5

I'm dealing with systems which manipulate "relaxed" JSON data which includes shell-style # line comments:

[
  {
    # Batman
    "first-name": "Bruce",
    "last-name": "Wayne"
  },
  {
    # Superman
    "first-name": "Clark",
    "last-name": "Kent"
  }
]

The part of the system I'm working on uses json-lib - which I'm surprised to discover is tolerant of the shell-style comments - to parse the JSON input.

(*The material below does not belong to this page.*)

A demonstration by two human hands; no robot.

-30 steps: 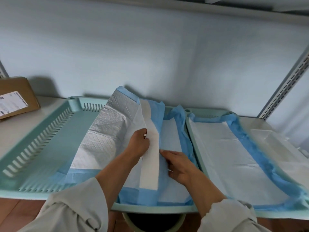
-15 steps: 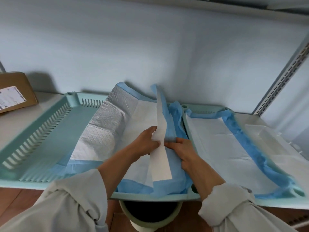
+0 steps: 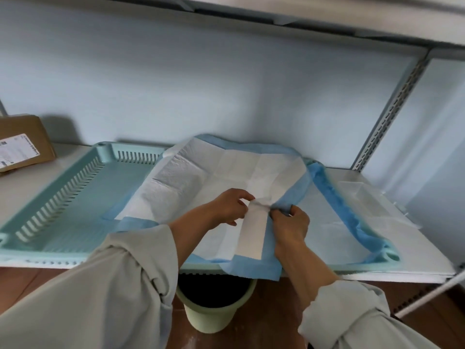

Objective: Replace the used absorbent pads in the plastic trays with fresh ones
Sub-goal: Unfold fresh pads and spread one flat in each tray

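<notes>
- Fresh pad (image 3: 226, 172), white with a blue border, lies part-unfolded across the right half of the left tray (image 3: 75, 197), its near edge hanging over the tray's front rim.
- Left hand (image 3: 230, 206) pinches a crumpled fold at the pad's middle, fingers curled.
- Right hand (image 3: 289, 224) grips the same fold just beside it, fingertips nearly touching the left's.
- The tray's left half is bare, slotted wall exposed.
- Right tray (image 3: 387, 258) already holds a pad (image 3: 334, 222), its blue edge riding up the rim.
- Cardboard box (image 3: 22, 144) far left on the shelf; green bin (image 3: 214, 308) below the front edge.
</notes>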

I need to extract some additional annotation from those comments, but json-lib seems to just discard them without providing an API for reading them:

JSONObject map = (JSONObject)JSONSerializer.toJSON("{\n"+
                                                   "    # Batman\n" + // note the shell-style # comment
                                                   "    \"first-name\": \"Bruce\",\n" +
                                                   "    \"last-name\": \"Wayne\"\n" +
                                                   "}");
System.out.println(map.toString());
/* <<'OUTPUT'
 * {"first-name":"Bruce","last-name":"Wayne"}
 * OUTPUT
 * note the absence of the shell-style comment
 */

This makes sense since comments aren't part of the JSON spec and I'm lucky json-lib doesn't just choke when parsing them in the first place.

Of note:

  • other systems consume this same JSON and the annotations need to be transparent to them, so the JSON structure can't be modified by adding properties for the comments instead.
  • not all the components and objects in my system have access to the raw JSON source: one component reads the file and parses it using JSONlib and passes de-serialized maps etc around.

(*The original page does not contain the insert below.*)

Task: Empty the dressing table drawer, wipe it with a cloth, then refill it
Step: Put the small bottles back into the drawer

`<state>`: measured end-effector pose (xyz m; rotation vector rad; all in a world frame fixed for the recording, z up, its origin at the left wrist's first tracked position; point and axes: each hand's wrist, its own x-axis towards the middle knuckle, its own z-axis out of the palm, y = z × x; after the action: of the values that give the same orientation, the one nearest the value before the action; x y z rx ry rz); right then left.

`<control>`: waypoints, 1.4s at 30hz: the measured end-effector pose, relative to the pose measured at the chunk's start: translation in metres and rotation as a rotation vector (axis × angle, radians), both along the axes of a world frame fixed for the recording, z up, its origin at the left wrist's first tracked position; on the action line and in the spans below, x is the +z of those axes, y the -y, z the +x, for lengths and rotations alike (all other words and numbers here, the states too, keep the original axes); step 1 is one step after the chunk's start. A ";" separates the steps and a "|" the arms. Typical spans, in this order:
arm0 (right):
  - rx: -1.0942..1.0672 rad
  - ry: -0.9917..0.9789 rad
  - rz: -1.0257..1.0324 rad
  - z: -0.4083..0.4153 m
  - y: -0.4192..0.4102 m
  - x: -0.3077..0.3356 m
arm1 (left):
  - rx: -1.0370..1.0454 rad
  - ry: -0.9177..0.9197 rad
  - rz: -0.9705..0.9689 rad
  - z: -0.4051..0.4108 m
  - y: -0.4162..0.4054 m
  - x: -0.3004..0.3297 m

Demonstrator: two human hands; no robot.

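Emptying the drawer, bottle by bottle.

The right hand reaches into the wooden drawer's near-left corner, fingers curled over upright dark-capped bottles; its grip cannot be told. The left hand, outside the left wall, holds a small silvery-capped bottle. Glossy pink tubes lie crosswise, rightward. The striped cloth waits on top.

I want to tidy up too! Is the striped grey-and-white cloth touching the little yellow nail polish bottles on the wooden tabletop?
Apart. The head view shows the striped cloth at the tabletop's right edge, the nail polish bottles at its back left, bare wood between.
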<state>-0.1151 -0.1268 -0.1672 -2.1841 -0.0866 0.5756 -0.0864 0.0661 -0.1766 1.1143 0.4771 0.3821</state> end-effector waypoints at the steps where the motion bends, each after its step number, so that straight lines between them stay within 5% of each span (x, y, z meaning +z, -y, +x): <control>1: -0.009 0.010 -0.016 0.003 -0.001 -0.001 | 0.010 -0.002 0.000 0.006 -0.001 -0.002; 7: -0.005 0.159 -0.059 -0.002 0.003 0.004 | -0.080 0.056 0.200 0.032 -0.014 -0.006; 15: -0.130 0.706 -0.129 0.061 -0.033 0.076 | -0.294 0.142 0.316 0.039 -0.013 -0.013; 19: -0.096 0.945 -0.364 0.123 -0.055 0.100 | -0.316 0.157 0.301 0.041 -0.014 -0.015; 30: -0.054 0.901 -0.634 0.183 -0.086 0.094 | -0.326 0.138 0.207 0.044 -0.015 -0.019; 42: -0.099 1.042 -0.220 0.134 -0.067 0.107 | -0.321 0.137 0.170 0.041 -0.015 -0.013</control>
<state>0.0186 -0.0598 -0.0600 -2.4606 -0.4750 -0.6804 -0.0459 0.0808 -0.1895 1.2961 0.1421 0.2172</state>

How can I read and parse these comments while processing the JSON input? Is there a library which will allow me to read them and relate them to their position in the JSON - can I easily connect the Batman comment to the "Bruce Wayne" entry?

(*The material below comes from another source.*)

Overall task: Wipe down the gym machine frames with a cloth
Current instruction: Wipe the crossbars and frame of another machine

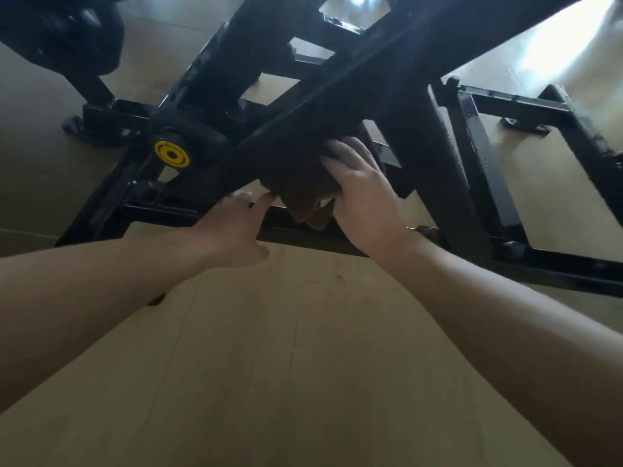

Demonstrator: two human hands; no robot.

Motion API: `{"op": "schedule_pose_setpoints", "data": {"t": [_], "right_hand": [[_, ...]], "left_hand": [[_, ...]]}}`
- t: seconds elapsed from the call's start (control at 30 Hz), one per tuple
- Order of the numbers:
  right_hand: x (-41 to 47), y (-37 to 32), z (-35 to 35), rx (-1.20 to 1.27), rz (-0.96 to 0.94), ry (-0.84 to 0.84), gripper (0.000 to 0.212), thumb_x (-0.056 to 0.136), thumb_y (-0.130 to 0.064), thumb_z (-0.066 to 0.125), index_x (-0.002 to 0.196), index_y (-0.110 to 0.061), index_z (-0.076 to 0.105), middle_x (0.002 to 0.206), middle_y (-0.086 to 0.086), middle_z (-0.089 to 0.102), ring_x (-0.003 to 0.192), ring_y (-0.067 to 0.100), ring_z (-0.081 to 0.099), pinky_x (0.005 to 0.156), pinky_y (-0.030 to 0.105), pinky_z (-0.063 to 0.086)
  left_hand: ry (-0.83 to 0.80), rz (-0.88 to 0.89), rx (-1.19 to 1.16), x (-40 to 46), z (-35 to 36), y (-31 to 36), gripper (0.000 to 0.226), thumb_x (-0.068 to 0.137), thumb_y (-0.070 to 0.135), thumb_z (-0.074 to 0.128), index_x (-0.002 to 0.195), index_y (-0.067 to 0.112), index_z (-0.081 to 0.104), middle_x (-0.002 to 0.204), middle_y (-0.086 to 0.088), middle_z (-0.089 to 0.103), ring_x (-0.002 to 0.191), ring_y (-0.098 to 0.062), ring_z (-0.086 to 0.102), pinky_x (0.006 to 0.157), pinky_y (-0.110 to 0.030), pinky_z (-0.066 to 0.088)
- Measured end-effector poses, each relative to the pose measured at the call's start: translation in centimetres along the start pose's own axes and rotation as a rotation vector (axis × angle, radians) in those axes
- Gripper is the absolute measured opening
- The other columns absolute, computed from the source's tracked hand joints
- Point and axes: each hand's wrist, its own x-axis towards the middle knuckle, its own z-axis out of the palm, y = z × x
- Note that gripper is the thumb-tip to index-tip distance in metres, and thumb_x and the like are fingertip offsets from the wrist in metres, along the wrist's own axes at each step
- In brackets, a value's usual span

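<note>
Tan floor [303, 365], smooth and faintly seamed, filling the near half of the view and showing through every gap farther off; washed out by bright glare at far right.

Black gym machine frame [448, 183] over the floor, a lattice of square steel tubes: low base rails along the floor, cross rails at far right, an upright foot at far left. Thick diagonal beam [354, 79] running from lower left up to far right, closest to the camera and blurred.

Two bare forearms reaching in from the near corners, left and right, converging on the middle of the diagonal beam.

Dark brown cloth [300, 183] bunched against the underside of the diagonal beam, a loose fold hanging down just above the near base rail [303, 235].

Right hand [360, 197] laid flat over the right side of the cloth, fingers extended and spread up onto the beam, thumb curled under the hanging fold, pressing the cloth to the metal.

Left hand [236, 227] just left of the cloth, fingers stretched forward and slightly apart, fingertips at the edge of the cloth near the beam; whether touching cloth or frame cannot be told; nothing gripped.

Yellow round cap [172, 154] with a black centre, on a pivot joint left of the hands, well apart from the cloth.
</note>
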Motion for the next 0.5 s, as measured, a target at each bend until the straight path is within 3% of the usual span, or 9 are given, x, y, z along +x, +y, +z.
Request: {"op": "schedule_pose_setpoints", "data": {"t": [0.1,0.17,0.2,0.27,0.37,0.43,0.5], "right_hand": [[-3.8,0.1,-1.6,0.103,0.142,-0.008,0.039,0.088,-0.004,0.047,0.114,-0.004,0.076,0.130,0.008,0.068,0.129,0.020,0.056,0.113,0.033,0.045],[-6.9,0.1,-3.4,0.230,0.241,-0.067,0.035,0.083,0.006,0.052,0.101,-0.008,0.078,0.116,-0.001,0.070,0.111,-0.006,0.057,0.099,0.008,0.042],[-8.1,0.2,-4.3,0.299,0.288,-0.048,0.034,0.081,0.006,0.051,0.094,-0.012,0.077,0.108,-0.007,0.069,0.102,-0.013,0.057,0.092,0.003,0.042],[-9.7,0.6,-6.0,0.447,0.386,0.079,0.036,0.077,0.004,0.046,0.087,-0.014,0.076,0.102,-0.011,0.071,0.099,-0.008,0.063,0.089,0.012,0.050],[-9.9,1.4,-9.5,0.747,0.635,0.362,0.041,0.077,0.012,0.043,0.085,-0.007,0.079,0.095,0.000,0.078,0.094,0.016,0.073,0.086,0.034,0.059],[-9.0,1.6,-12.6,0.906,0.703,0.548,0.041,0.082,0.008,0.040,0.086,-0.008,0.078,0.089,0.007,0.077,0.087,0.023,0.074,0.081,0.038,0.061],[-7.5,1.3,-15.0,1.022,0.691,0.642,0.039,0.085,-0.004,0.040,0.084,-0.014,0.077,0.085,0.007,0.075,0.083,0.023,0.073,0.078,0.035,0.062]], "left_hand": [[0.006,0.014,-0.040,-0.4,-1.1,2.4,0.092,0.086,0.036,0.069,0.159,0.027,0.013,0.141,-0.008,0.049,0.129,-0.031,0.048,0.112,-0.046,0.037],[-0.004,0.046,-0.190,-0.7,-2.0,4.8,0.090,0.088,0.035,0.069,0.159,0.030,0.013,0.145,-0.008,0.046,0.128,-0.029,0.050,0.109,-0.043,0.042],[0.001,0.075,-0.294,-0.6,-2.4,5.9,0.089,0.090,0.036,0.069,0.159,0.032,0.015,0.149,-0.006,0.044,0.131,-0.027,0.048,0.109,-0.039,0.042],[0.018,0.142,-0.490,-0.5,-3.2,8.5,0.084,0.090,0.044,0.071,0.157,0.037,0.020,0.152,0.004,0.044,0.137,-0.017,0.045,0.109,-0.033,0.040],[0.050,0.176,-0.793,-0.4,-4.6,12.0,0.071,0.087,0.051,0.073,0.148,0.038,0.038,0.138,0.016,0.055,0.126,-0.003,0.053,0.101,-0.028,0.046],[0.092,0.176,-0.936,-0.3,-5.5,13.6,0.056,0.087,0.050,0.074,0.135,0.036,0.051,0.127,0.019,0.061,0.117,0.001,0.058,0.097,-0.025,0.047],[0.139,0.166,-1.011,-0.1,-6.0,14.7,0.057,0.083,0.058,0.073,0.132,0.037,0.055,0.122,0.020,0.065,0.119,-0.003,0.059,0.105,-0.033,0.045]]}}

I'm currently using json-lib, but I'm open to investigating other JSON libraries and equally open to using other languages which extend JSON, such as YAML - but I'm not sure those tools will allow me to read and process the comments in my input.

Richard JP Le Guen
  • 28,364
  • 7
  • 89
  • 119
  • http://www.lifl.fr/~riquetd/parse-a-json-file-with-comments.html This link uses regex: `'(^)?[^\S\n]*/(?:\*(.*?)\*/[^\S\n]*|/[^\n]*)($)?'` to remove comments. Of course you can use the same regex for other purposes. –  May 06 '13 at 16:17
  • @remyabel - Not all the components and objects in my system have access to the raw JSON source: one component reads the file and parses it using JSONlib and passes de-serialized maps etc around. – Richard JP Le Guen May 06 '13 at 16:23
  • 2
    you could always not put meaningful data in a "throw away" location? just like i don't store my important things in the trash can outside my house... – jtahlborn May 06 '13 at 16:45
  • @jtahlborn - I'm hoping someone will have an answer for my question - magic is optional. The mainstream parsers don't seem to do this, as far as I can tell - but if they do and someone points out an obscure feature I've never noticed I'll be happy. – Richard JP Le Guen May 06 '13 at 19:10
  • There's a reason none of the mainstream parsers do this - as you said, it's not part of the standard. – Jason May 07 '13 at 00:35
  • How about you just run a regex replace and change `"# Batman\n"` to `"\"comment-127262896\":\"Batman\"\n"`? The parser does the work for you, it's associated with the object, you can toss out the data when you're done with it, etc. Of course it needs access to the raw JSON source that still has the comments in it. You'd recognize the comments by name, of course. Use a nice long name to prevent clashes and a random or incrementing ID, allowing for several comments in a row, etc. Be careful with where the comment is: In arrays or objects, and beware of the comma. – DDS May 13 '13 at 03:49
  • @DDS - The examples I included in the question only have one comment per entry, but the comments could be more complex. I know I can hack a solution with RegEx etc but I'd prefer to find out if there are libraries which support this. – Richard JP Le Guen May 13 '13 at 04:20

2 Answers2

4

EDIT (May 27, 2021):

What I chose to do is write a custom JSON parser for this nonstandard version of JSON. It supports the shell comments given in your question, but only before the first key of a JSON object:

(The preceding is in C#; a Java version is expected to be available as well. It relies on my Concise Binary Object Representation library, called PeterO.Cbor in NuGet or com.upokecenter/cbor in the Central Repository.)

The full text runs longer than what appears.